Study: Can Plants Anticipate Help?
While studying caterpillars that live on white oak trees in Connecticut forests a couple of years ago, Professor of Biology and of Environmental Studies Michael Singer stumbled upon a mystery. As Singer and colleagues reported in a prior study, parasitic wasps that would typically infect caterpillars in the oak trees were absent. For some reason, the presence of sap-eating insects on the same tree branches was disrupting the wasps, which form part of the plant’s defense against caterpillars.
Scientists have long known that plants have different ways of defending themselves, including using chemical signals to “cry for help” from predators like parasitic wasps that eat caterpillars. “When a plant is getting attacked by an herbivore, like a caterpillar, for example, the plant can emit signals,” Singer said. These signals come in the form of volatile organic compounds, or chemicals that produce an odor that influences the behavior of animals in the environment. “Predators of the herbivore attacking the plant can smell those compounds and basically orient toward the herbivore to attack and consume it, thereby saving the plant.”
That decades-old cry-for-help theory has been tested and proven in laboratory settings. Knowing that, Singer wondered why parasitic wasps were not helping the tree with its caterpillar problem when sap-eating herbivores were also present. A follow-up experiment showed that birds were coming to the rescue instead. Birds took twice as many caterpillars as usual when sap-eating insects were present. That finding prompted Singer to speculate that plants might have evolved the ability to shut down one form of defense against herbivores while mounting another in anticipation of “help” from a third party.
To explore the “anticipating help” hypothesis, Singer and his team of Wesleyan student researchers combed the scientific literature on plant defense theory. They examined published studies of plant defense against caterpillars after sap-eating insects, such as aphids, had fed on the same plant. Some aphids recruit ants, which often attack caterpillars on the same plant. When the researchers compared plant defenses against caterpillars, they found that plants dampened their anti-caterpillar defenses only after experiencing feeding from aphids known to recruit ants. While the plants couldn't detect ants directly (because no ants were present in the published studies), plants appear to detect cues that predict their presence and protection.
“That was the exciting thing about [the research],” he said, “it seemed to show a level of anticipation from the plant that was surprising.” While it may seem counterintuitive that a plant would benefit from the presence of some herbivores and not others, it’s not. “You'd think this is definitely bad for the plant, but the benefit comes from the ants being around and kind of aggressively eating other kinds of herbivores that are often more damaging to the plant, like caterpillars,” said Singer.

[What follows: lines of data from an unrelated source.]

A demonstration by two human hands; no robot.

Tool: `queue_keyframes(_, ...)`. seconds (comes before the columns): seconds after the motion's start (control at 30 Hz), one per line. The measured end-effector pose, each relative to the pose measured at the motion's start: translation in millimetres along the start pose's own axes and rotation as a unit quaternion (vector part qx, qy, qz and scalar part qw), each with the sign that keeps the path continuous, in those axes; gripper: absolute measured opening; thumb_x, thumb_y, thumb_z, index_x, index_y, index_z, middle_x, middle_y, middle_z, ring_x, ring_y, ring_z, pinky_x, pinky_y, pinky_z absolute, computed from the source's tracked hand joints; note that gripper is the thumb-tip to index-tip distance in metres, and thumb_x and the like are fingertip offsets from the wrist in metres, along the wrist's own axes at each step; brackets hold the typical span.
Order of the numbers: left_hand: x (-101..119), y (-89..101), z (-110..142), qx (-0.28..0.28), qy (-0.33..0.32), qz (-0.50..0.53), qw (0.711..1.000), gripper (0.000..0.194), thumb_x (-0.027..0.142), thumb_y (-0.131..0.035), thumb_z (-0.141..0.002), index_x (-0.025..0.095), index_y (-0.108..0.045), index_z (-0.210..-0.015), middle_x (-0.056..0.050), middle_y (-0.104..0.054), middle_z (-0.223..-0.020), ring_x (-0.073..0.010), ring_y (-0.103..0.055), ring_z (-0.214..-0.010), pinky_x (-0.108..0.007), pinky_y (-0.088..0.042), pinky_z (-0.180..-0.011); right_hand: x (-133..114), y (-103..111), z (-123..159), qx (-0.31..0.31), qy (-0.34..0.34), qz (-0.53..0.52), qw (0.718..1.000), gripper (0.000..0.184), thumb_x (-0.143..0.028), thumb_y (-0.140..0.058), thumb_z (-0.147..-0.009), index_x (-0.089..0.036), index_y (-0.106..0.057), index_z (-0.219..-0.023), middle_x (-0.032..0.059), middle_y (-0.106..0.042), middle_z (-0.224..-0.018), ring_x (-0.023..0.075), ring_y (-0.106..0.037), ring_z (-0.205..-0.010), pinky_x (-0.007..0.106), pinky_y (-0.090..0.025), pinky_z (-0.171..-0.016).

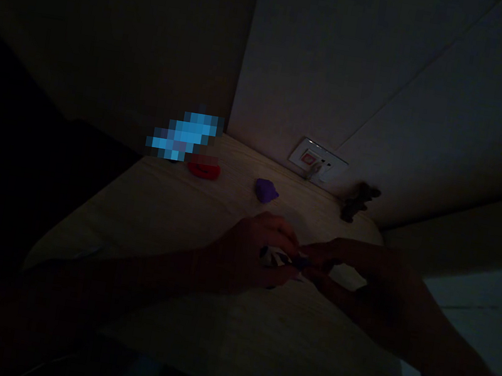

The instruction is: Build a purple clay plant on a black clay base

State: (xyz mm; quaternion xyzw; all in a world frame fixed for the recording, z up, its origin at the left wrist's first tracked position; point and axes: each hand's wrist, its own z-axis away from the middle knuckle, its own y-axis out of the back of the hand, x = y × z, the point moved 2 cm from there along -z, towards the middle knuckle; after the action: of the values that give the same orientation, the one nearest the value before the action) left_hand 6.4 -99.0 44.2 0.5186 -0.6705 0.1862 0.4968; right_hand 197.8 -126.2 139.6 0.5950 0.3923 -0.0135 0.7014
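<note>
The room is very dim. A pale wooden table (219, 329) with rounded corners and faint grain stands against a grey wall (346, 69), whose thin seam slants down to a socket plate (328, 160) just above the tabletop. The plate has a red switch (309, 158) and what looks like a plug. A darker panel (136, 36) meets the wall at the left, and a pale surface (490, 302) shows beyond the table at the right.

On the table near the wall lie a red thing (205, 171) and a rounded purple lump (266, 191), apart from each other; a dark, knobbly object (357, 206) stands below and right of the socket.

Over the tabletop, the left hand (245, 254) and the right hand (372, 290) meet at a small purple piece (300, 261). Both are pinched at the tips — thumb and fingers closed on the piece, with an open loop behind the right hand's pinch. The piece is dark violet, with pale and blackish patches beside it, inside the curve of the left fingers.

Its full shape is covered by fingertips and shadow — whether those patches belong to it, I cannot tell. A bright blue patch (187, 136) is blurred into squares, and both forearms fade into darkness.
</note>
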Motion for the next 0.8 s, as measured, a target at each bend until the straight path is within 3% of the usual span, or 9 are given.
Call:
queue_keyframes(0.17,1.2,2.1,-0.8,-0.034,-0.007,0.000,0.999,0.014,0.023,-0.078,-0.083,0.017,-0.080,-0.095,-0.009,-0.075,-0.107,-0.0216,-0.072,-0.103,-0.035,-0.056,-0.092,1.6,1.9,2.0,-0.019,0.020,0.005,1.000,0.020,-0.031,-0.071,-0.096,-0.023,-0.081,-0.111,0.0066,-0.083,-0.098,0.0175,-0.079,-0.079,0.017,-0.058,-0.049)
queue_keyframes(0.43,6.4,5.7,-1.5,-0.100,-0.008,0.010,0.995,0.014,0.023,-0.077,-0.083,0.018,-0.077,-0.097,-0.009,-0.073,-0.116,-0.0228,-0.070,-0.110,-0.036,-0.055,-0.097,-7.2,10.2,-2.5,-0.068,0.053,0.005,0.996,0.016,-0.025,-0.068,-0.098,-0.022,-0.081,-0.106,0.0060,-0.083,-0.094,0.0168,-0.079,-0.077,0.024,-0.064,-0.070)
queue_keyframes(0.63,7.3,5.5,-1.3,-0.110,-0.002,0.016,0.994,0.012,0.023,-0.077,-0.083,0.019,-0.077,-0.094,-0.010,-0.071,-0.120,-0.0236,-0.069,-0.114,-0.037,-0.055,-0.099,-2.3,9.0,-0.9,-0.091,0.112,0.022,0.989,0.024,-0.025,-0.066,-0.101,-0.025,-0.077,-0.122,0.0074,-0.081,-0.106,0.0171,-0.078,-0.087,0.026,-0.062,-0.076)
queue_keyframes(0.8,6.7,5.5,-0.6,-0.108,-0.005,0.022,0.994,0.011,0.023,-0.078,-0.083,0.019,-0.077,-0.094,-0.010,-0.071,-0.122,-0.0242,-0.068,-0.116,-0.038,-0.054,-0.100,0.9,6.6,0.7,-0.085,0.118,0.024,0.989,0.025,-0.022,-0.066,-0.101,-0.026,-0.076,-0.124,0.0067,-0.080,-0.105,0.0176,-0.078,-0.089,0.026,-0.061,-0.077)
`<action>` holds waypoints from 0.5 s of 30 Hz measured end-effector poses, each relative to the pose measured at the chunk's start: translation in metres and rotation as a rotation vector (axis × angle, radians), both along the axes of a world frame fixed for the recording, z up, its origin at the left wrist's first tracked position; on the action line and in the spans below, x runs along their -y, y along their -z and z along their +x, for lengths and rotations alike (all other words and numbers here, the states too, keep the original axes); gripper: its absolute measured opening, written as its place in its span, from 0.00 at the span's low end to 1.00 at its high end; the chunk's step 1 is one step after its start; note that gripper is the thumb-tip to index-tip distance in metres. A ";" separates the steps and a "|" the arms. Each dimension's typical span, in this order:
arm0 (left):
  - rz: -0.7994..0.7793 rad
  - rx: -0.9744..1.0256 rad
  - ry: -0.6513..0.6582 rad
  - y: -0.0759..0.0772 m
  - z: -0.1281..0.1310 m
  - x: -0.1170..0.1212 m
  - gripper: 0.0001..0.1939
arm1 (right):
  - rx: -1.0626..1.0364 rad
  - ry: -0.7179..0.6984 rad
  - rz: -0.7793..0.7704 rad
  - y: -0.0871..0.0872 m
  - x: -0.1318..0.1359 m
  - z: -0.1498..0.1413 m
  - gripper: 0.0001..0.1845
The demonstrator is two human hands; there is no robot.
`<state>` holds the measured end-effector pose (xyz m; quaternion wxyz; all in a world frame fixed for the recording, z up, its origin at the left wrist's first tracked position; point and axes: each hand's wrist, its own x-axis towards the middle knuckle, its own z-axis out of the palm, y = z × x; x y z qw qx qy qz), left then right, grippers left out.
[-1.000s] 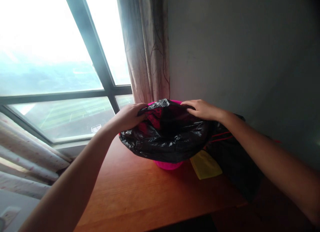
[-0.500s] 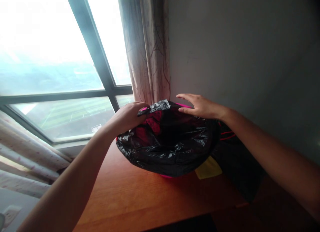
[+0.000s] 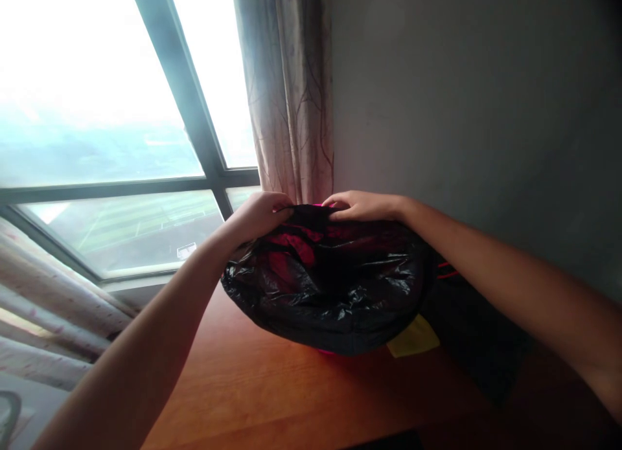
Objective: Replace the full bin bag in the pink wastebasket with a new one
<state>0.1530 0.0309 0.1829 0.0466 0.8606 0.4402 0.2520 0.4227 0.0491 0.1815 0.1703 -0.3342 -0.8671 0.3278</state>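
A black plastic garbage bag [image 3: 335,320] lines a pink bin [image 3: 325,351], its edge folded outward over the near side of the rim. Pink shows through the thin film inside and in a sliver at the far rim. My left hand [image 3: 265,213] pinches the bag's edge at the far left of the opening. Close by on the right, my right hand [image 3: 359,206] grips the same far edge between thumb and fingers. A short stretch of black film spans the gap between the two hands.
The bin stands on a wooden table [image 3: 233,372]. A yellow cloth [image 3: 415,337] lies to its right, beside a dark item with red cords [image 3: 476,333]. Behind are a curtain [image 3: 291,100], a window [image 3: 121,230] and a grey wall [image 3: 461,100].
My right hand has moved left and closed on the bag's far edge; before, its fingers were spread above the rim. My left hand keeps its pinch. The far edge now looks more stretched.
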 end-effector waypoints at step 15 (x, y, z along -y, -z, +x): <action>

Co-author and post-doctoral student Tamara Kancoglu added, “We predicted that plants may have more agency in perceiving and responding to cues from herbivores than previously understood.”
By outsourcing their defense to ants and other predators, plants also save energy that can be redirected toward plant growth or reproduction.
In addition to providing an answer to a mystery about plant defense, Singer’s research finding has implications for agriculture. Farmers already use biological enemies of crop pests to control those pests and reduce pesticide use. That practice is known as biological control. But if farmers knew which predators a plant is anticipating help from, they could focus biological control and conservation efforts on those predators in agricultural settings. This would enable the plant to accurately “anticipate help” and reap the benefits.
“Then the plant can reallocate those cost savings toward growth and reproduction, and ultimately, more of the crop you're trying to grow,” Singer said. “So, it could be economically advantageous to do that.”
Illustrations by Hartmut Doerwaldt ’25, co-author and current BA/MA student, enlivened the pages of the article, which is published in Ecology Letters.